Opinions of Thursday, 26 March 2015

Columnist: Joshua Amponsem

Addressing language barriers in education

I would like to share how language barriers in education can be solved and how best African institutions can go far with languages.

First of all, African institutions basically teach with English and French. These two languages are, to me, the most important languages in Africa right now. If you can speak English or French, there is a probability of you working or living in a higher percentage of places in the African continent and other parts of the world.

However, it is very difficult for the African child and youth to understand or come to a consensus in conversation, argument and discussion when using these two languages.

The youth can express themselves and make meaning out of diverse and complex situations when discussed in their local dialect. In my opinion, this has been the major failure of many intelligent Africans when given the opportunity to express or exhibit their intelligence and talent at international fronts.

In view of this, I think African institutions should respect their local languages and teach with it in early institutional stages. I believe this will enable our young ones understand what they are being thought and also express themselves to comprehend the full knowledge of the knowledge being given to them. This will as well allow teachers at the elementary level to know their students interest.
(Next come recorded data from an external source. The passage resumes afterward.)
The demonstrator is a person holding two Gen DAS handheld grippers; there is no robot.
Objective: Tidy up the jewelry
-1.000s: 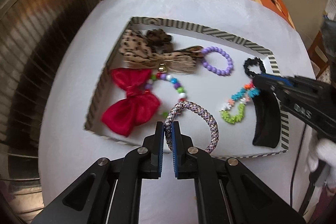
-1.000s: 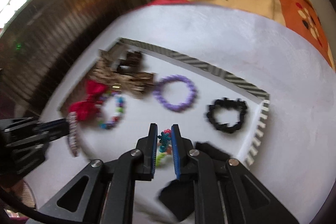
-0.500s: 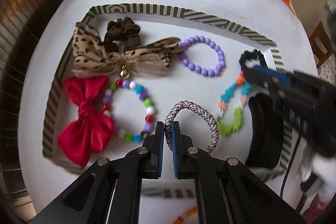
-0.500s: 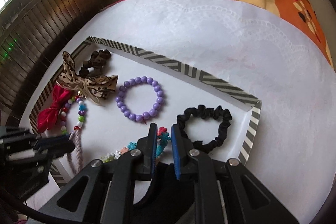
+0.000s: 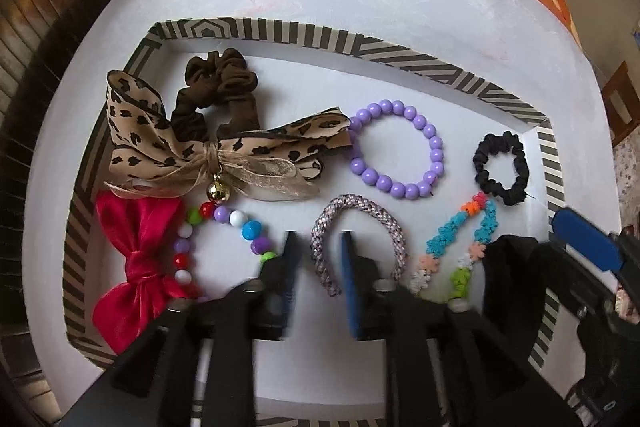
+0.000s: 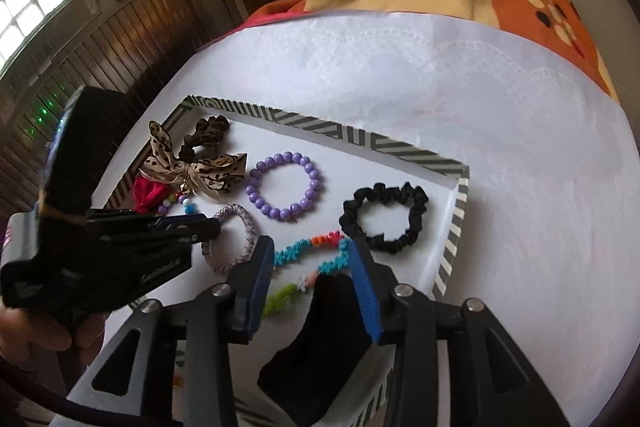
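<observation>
A striped-rim tray (image 5: 400, 55) holds the jewelry. My left gripper (image 5: 318, 267) points down into it with its jaws opening. The left strand of a braided hair ring (image 5: 360, 205) lies between the pads, which do not press on it. My right gripper (image 6: 310, 259) also has its jaws opening. A colourful flower bracelet (image 6: 296, 251) lies loose on the tray floor between its fingers. The braided ring (image 6: 230, 215) rests just left of that bracelet.
In the tray lie a purple bead bracelet (image 5: 400, 187), black scrunchie (image 5: 500, 171), brown scrunchie (image 5: 216, 79), leopard bow (image 5: 160, 147), red bow (image 5: 136, 259), multicolour bead bracelet (image 5: 240, 223) and a black pad (image 6: 320, 327). White cloth (image 6: 480, 107) surrounds it.
Both grippers were shut, the left on the braided ring and the right on the flower bracelet. Both have now parted their jaws and the pieces lie in the tray. The left gripper came lower.
</observation>
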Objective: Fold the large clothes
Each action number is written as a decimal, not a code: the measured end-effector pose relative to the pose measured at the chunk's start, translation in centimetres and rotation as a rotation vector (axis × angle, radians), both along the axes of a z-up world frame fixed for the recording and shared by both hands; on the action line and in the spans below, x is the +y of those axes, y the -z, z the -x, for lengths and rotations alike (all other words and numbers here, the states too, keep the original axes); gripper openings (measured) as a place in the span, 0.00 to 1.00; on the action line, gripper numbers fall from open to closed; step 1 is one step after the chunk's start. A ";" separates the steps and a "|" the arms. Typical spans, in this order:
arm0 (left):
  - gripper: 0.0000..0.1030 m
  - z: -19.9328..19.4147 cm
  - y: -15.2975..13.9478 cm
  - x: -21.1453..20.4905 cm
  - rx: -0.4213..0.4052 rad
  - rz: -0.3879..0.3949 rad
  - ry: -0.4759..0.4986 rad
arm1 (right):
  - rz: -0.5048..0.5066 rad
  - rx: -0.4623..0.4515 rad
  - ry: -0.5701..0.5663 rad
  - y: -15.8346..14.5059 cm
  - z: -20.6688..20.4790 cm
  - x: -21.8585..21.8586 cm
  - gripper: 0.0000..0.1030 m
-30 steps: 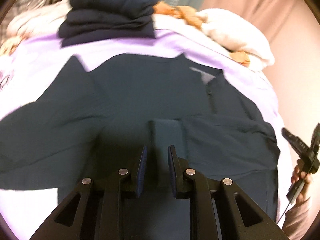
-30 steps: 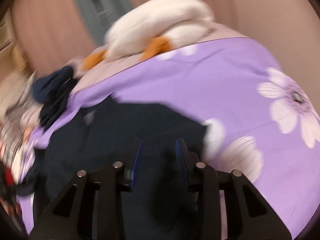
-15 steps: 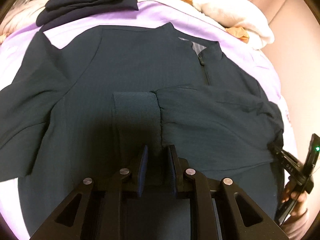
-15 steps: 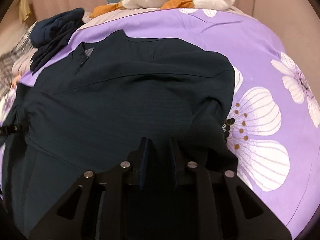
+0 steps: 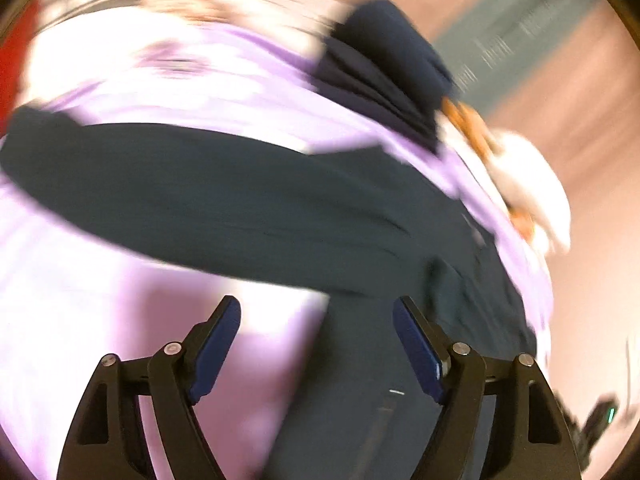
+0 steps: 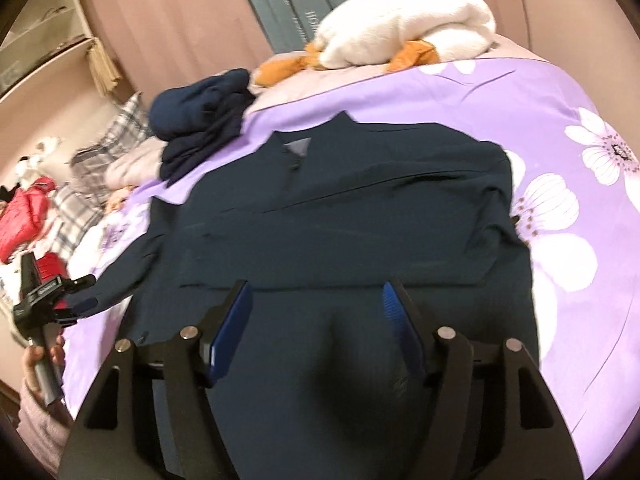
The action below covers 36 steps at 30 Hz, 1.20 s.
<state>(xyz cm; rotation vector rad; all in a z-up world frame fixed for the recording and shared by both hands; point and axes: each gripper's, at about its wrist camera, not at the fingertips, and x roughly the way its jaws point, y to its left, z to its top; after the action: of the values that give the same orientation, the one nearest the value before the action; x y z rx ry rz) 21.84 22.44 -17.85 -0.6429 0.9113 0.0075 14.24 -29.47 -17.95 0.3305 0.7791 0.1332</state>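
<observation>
Both tongs point slantwise down at the bed (image 6: 560,92). The left tongs (image 5: 316,344) are opening, wide apart and gripping nothing; the dark jacket (image 5: 240,200) lies ahead of them, its sleeve stretched across the purple sheet. The right tongs (image 6: 316,320) are opening too, empty, above the jacket (image 6: 360,216), which lies flat just ahead and below.
</observation>
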 end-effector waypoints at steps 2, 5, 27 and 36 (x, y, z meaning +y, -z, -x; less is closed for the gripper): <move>0.82 1.7 0.6 4.5 0.007 0.063 -0.125 | -0.016 -0.008 -0.019 -0.1 1.2 1.3 0.69; 0.82 3.8 2.2 10.8 0.005 0.184 -0.304 | -0.032 0.000 -0.035 0.3 2.3 3.0 0.69; 0.47 0.2 6.7 20.2 0.103 0.497 -0.683 | -0.031 0.142 -0.042 4.7 1.9 7.5 0.70; 0.19 1.9 7.0 19.9 0.071 0.472 -0.679 | -0.042 0.174 -0.031 5.3 1.8 7.4 0.70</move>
<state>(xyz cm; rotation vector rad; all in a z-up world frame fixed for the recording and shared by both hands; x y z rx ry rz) 19.92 42.33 -24.88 -1.3781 0.7269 0.4347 12.49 -22.04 -23.22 0.3735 0.9546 0.1512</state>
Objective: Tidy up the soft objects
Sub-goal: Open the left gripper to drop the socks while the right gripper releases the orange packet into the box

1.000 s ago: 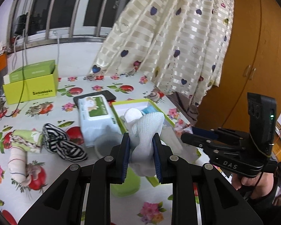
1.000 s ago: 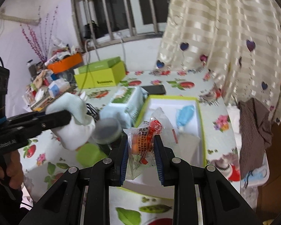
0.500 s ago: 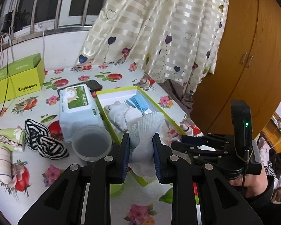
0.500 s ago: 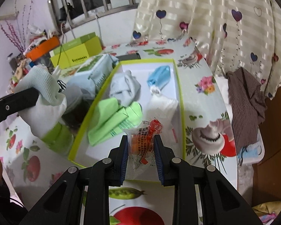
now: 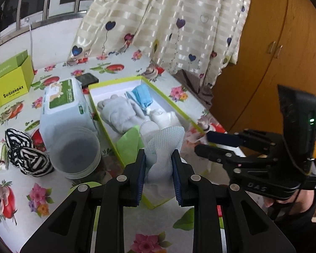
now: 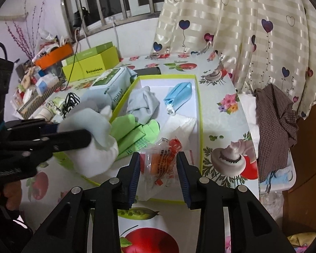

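Crinkly plastic snack packet (image 6: 165, 160), between the opening jaws of the right gripper (image 6: 159, 168) above the near end of the green-rimmed box (image 6: 198, 97): may slide onto the desk (image 6: 219, 80); left gripper (image 5: 158, 166) clenched on white sock (image 5: 164, 147), crowding the same corner.

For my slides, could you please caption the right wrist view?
Right claw opening around a clear snack packet over the green-rimmed box.
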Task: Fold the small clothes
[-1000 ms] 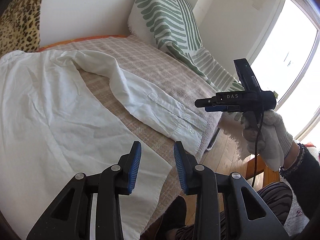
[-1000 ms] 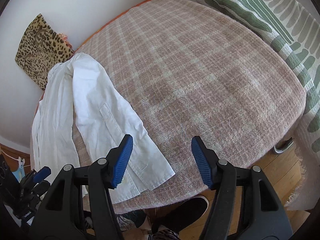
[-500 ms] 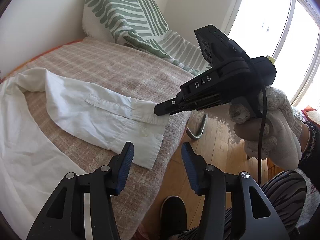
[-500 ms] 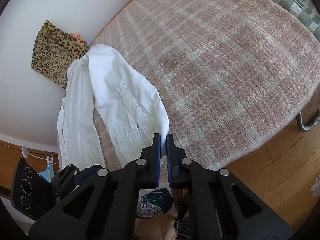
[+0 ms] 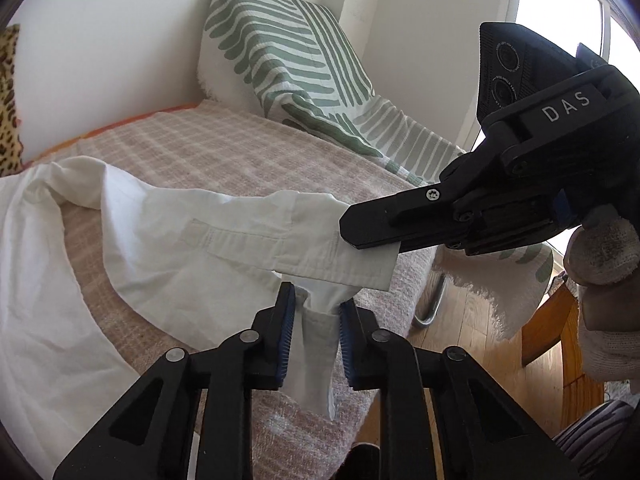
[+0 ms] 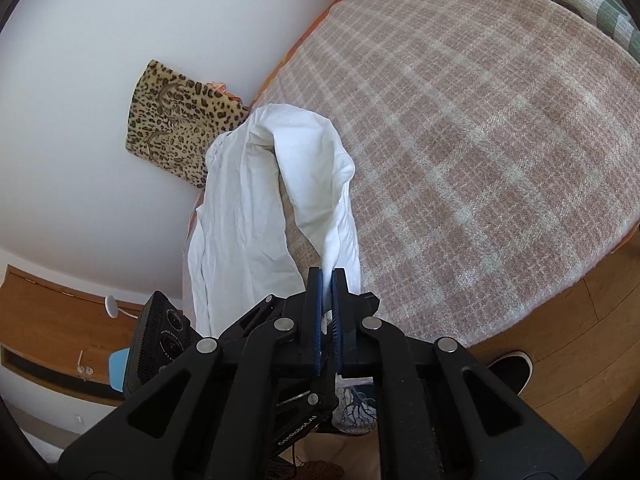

However, in situations where pupils are being taught solely in other languages aside their local dialect or native language at basic levels, there is the likelihood that kids who do not understand what is being taught cannot ask questions nor make contributions. When you travel to Germany to study as a foreigner, there are programmes that requires you to learn and understand German before you can even apply.

This is because tutors of these programmes can teach these courses best in their native language. If we adopt the method of teaching with both local languages and international languages, it will create more room for improvement. Chinese and Japanese are often seen working in Africa when it comes to road construction and other architectural jobs although they are not enable to speak our languages.

The simple lesson is that, they are employed because they are experts in their field of work regardless of their ability to speak in english or french. If we are able to learn, understand and apply, it will not matter what language we speak, we can go far just like how other foreigners are making it on our lands.

However, for the African youth to impact in global change, we must be prepared to understand problems and solutions in other languages but basically English or French. In 2007 and 2010, the highest spoken languages in the world was ranked Mandarin (14.1%), Spanish (5.85%), English (5.52%), then French was ranked 18th with a percentage of 1.12%.

From this analysis, not more than 10% of the world’s population speak the two most internationally taught and spoken languages in Africa. It is very good to be fluent in English and French since it is widely acceptable in most places irrespective of its global coverage.

However, we must adopt the habit of respecting all languages and make an effort to learn different languages that are highly spoken in other parts of the world (Hindi, Japanese, Chinese, Spanish, Dutch, Arabic, etc.). We are always reluctant to learn different languages when we become fluent speakers of English or French and that, I think, is a bad habit.

For us to travel to many places and exhibit our talent and intelligence, we must learn and comprehend our disciplines through our local dialects and have the ability to explain and translate what we have learned in many other ways.

Joshua Amponsem.

Co-Founder, ECOSCRIPT

Executive Director,

Green Africa Youth Organization.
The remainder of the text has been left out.